25 Summary of OOA Approach (1) The following steps are summary of the OOA approach (See CS 3610 textbook). 1. List the names of potential analysis classes you derived from the use-cases using grammatical parsing. 2. Apply the “Class Selection Criteria” discussed earlier to revise the initial list of analysis classes and identify potential classes. Notice that we are actually applying CRC modeling. 3. For each class, determine its responsibilities (attributes/variables and methods). Consider using index cards (or paper notepad) for individual classes.

26 Summary of OOA Approach (2) 4. For each class, determine its collaborators and the sort of relations between them (is-a, uses, etc..). Write this info on the class index card (or sheets of paper). 5. Review the index cards (or sheets of paper). 6. Draw Class Diagram(s) showing relationships between classes. This is your Class Modeling (see OOA slides). 7. In addition to class relationships (which are eventually relationships among objects of related classes), identify other potential relationships among objects of the application. Draw object relationship diagram(s). Remember, this step results in your Object Relationship Modeling (see OOA slides).

27 Summary of OOA Approach (3) 8. List all events that objects of a class must respond to (behavior modeling for individual objects). Draw object state transition (or state chart) diagrams. 9. From your object relationship modeling, list potential events among objects of the application (behavior modeling for all objects). Draw a state transition (or state chart) diagrams for the entire system. Materials developed under the last two steps above represent Behavior Modeling of the system (see OOA slides).

28 Other Requirements In addition to Class/Object requirements, you need to think about and document the following: - Interface requirements. Note: GUI design is part of the design phase. However, you may consider drafting screen designs for GUI interfaces. - Performance requirements. Are there processing speed, response time, efficiency, throughput, resource allocation requirements? - Other requirements specific to your application and the client's business model.

29 SRS Content Organization (1) Use the revised SRS Template document posted on the website, and make a note of the following: 1.In section 3.2 of the posted revised SRS template, use table format to present each class. This way you can reuse this document to generate your Software Design document later. 2. Add the Sequence Diagrams, Object Collaboration Diagram(s), and Object Behavior Diagram(s) to section 3.0 of the SRS, under appropriate sections as indicated in the posted revised SRS template. 3.Add your CRC cards info as support materials in section 6.0

30 SRS Content Organization (2) 4.The blue and red italic text in all posted documents is for guidance purpose only. When you add your text to the templates and tables, use non-italic, black color, regular size font. Remove all guidance text. 5. Be consistent throughout the document with regard to style and appearance (font type, text styles, font size, font color, bullets, numbering, indentation, figure captions, etc…).

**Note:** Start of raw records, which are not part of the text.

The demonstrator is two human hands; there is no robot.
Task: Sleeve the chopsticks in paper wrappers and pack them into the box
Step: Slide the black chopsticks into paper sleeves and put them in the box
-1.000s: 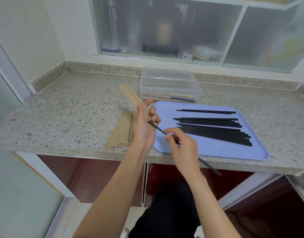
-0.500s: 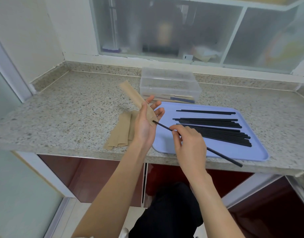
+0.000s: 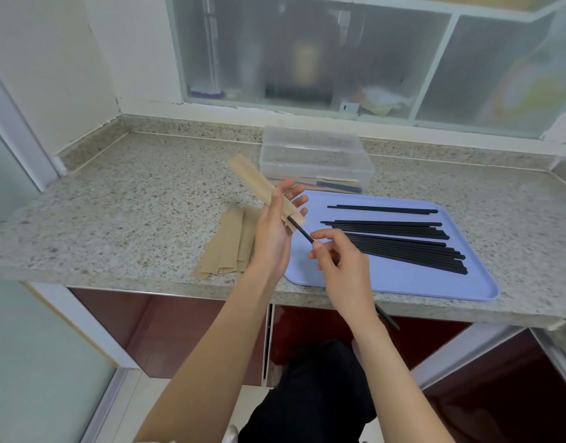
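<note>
The right hand [image 3: 339, 260] pinches a thin black chopstick [image 3: 302, 232], tip inside the flat brown paper sleeve [image 3: 259, 183] clasped by the left hand [image 3: 275, 231], at frame centre.

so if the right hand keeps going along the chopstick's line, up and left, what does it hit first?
Probably the open mouth of the wrapper in the left hand. The right hand pinches the chopstick, whose tip is already at or just inside that mouth. Depth from one view is uncertain.
</note>
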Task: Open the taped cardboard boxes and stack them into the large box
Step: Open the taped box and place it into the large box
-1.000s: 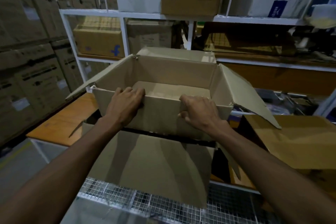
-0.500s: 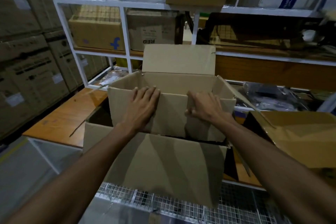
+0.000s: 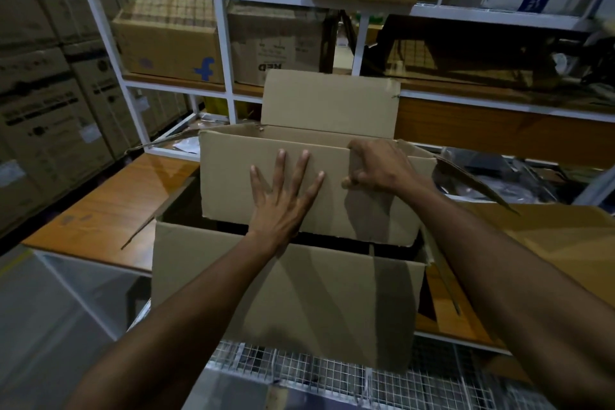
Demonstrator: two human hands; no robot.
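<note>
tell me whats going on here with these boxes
A person is lowering an opened box into the large box on the table. The left hand presses flat against its near wall, while the right hand grips the top edge with curled fingers. The box's bottom sits at the large box's opening, its back flap standing up.

The opened small box (image 3: 299, 176) is plain brown cardboard, with its far flap standing upright. It sits partly inside the large box (image 3: 283, 303), which is open too and stands at the tabletop edge.
</note>
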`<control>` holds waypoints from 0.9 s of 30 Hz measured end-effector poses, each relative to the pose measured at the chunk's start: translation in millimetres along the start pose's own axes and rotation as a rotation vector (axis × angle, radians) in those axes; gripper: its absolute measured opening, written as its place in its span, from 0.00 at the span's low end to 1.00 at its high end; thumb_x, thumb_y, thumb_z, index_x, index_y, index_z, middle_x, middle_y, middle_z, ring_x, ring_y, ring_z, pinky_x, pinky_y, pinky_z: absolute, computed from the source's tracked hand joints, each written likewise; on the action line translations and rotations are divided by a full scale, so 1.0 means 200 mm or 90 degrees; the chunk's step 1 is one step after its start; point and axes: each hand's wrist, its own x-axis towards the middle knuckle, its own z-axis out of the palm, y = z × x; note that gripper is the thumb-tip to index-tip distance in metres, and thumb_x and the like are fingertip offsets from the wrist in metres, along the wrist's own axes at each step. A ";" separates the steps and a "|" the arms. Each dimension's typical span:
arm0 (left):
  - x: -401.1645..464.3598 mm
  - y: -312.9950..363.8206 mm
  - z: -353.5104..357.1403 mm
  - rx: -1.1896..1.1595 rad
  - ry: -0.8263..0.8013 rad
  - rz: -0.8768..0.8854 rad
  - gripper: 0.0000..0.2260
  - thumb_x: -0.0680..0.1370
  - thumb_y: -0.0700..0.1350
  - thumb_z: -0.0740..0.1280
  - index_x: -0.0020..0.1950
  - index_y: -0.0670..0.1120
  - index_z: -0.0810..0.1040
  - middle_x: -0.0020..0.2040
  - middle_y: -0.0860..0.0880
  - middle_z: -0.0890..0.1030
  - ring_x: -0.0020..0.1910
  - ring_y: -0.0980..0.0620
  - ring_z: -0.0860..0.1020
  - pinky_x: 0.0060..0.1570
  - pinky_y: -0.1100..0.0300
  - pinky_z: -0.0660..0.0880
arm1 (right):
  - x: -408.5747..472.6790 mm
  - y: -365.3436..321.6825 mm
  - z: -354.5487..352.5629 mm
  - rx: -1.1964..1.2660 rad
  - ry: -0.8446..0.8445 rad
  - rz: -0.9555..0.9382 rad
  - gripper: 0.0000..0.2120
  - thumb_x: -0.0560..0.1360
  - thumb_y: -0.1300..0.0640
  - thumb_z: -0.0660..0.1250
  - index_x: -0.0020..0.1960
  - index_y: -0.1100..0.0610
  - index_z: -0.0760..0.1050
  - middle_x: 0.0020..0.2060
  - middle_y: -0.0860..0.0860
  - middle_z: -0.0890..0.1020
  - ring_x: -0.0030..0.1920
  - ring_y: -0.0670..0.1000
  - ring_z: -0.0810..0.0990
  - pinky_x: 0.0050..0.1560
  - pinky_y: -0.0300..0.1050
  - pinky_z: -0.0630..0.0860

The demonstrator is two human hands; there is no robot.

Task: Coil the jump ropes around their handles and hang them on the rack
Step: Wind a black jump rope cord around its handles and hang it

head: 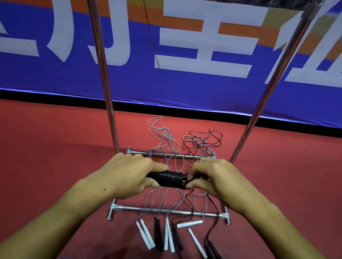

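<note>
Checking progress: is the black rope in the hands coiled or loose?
Coiled: the black rope wraps its handles in tight turns; both hands grip its ends.

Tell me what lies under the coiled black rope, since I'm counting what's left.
Loose grey and black cords cross the rack's base bars; the hands hide some.

Both arms reach forward, close together; the left hand [131,175] curls its fingers tight, knuckles up; the right hand [213,178] pinches with thumb and fingertips.
</note>
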 end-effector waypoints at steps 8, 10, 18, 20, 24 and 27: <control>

31 Milestone #2 SRS Document Due date: Wednesday 2/5/2014 in class Each team will submit a professionally prepared printout of the document along with a cover page. Please email the instructor an electronic version (Word file). Check the course website for a revised SRS template and these OOA slides.

32 Project Final Binder Your project final report (binder) will consist of all the deliverables you product throughout the semester (milestones), including software development plan (scope statement, project plan), requirement specifications, design document, presentations, weekly reports, and implementation result. In the final report, an “Updates” section will added to include updates to each of those deliverables, and potential future functions and enhancements for the system. Save copies of all deliverables!